Fort Collins, Colorado, is no stranger to substance use disorder problems, much like other cities around the country. Colorado is a hotspot for travel and has legalized marijuana, adding even more to the prevalence of violence and drugs. This area has been flagged as a High Intensity Drug Trafficking Area (HIDTA).

Twelve-step support groups have a long history in addiction recovery, and many may think of Alcoholics Anonymous first when they consider peer support for drug or alcohol dependence.

Many people swear by such groups for the fellowship they provide.
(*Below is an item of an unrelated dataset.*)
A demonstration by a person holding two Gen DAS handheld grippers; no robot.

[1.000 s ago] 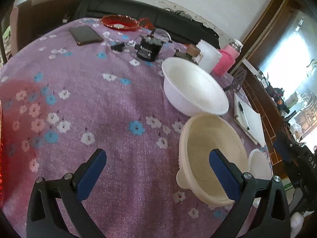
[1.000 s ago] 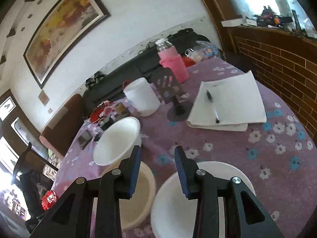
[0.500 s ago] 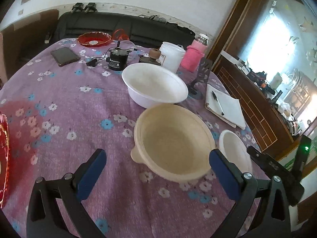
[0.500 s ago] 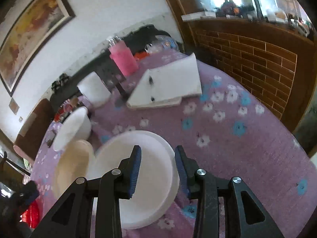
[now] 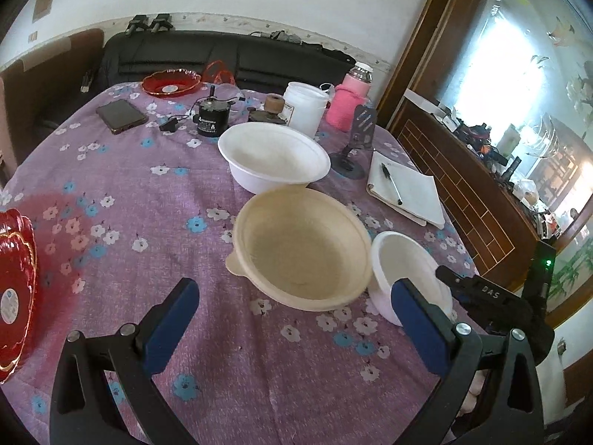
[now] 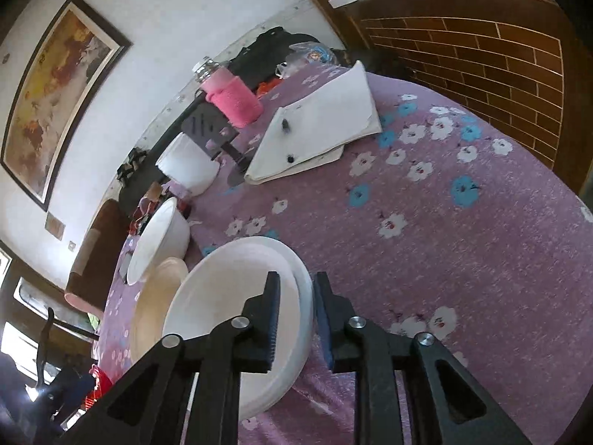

However, others prefer a more secular approach that focuses on self-empowerment over submitting to a higher power.

Fortunately, there are non-12-step alternatives in and around Fort Collins, Colorado, to help people as they recover.

Is There a Need for Non-12-Step Rehab in Fort Collins, CO?

Fort Collins, Colorado, is home to snow-capped mountains, lakes, and rivers, as well as to Colorado State University.

It’s in Larimer County, which is part of the Rocky Mountain High Intensity Drug Trafficking Area (RMHIDTA). The RMHIDTA works with state, federal, and local authorities to combat regional drug trafficking. The RMHIDTA includes 30 counties across Montana, Utah, Wyoming, and Colorado. Denver, just south of Larimer County, is its headquarters.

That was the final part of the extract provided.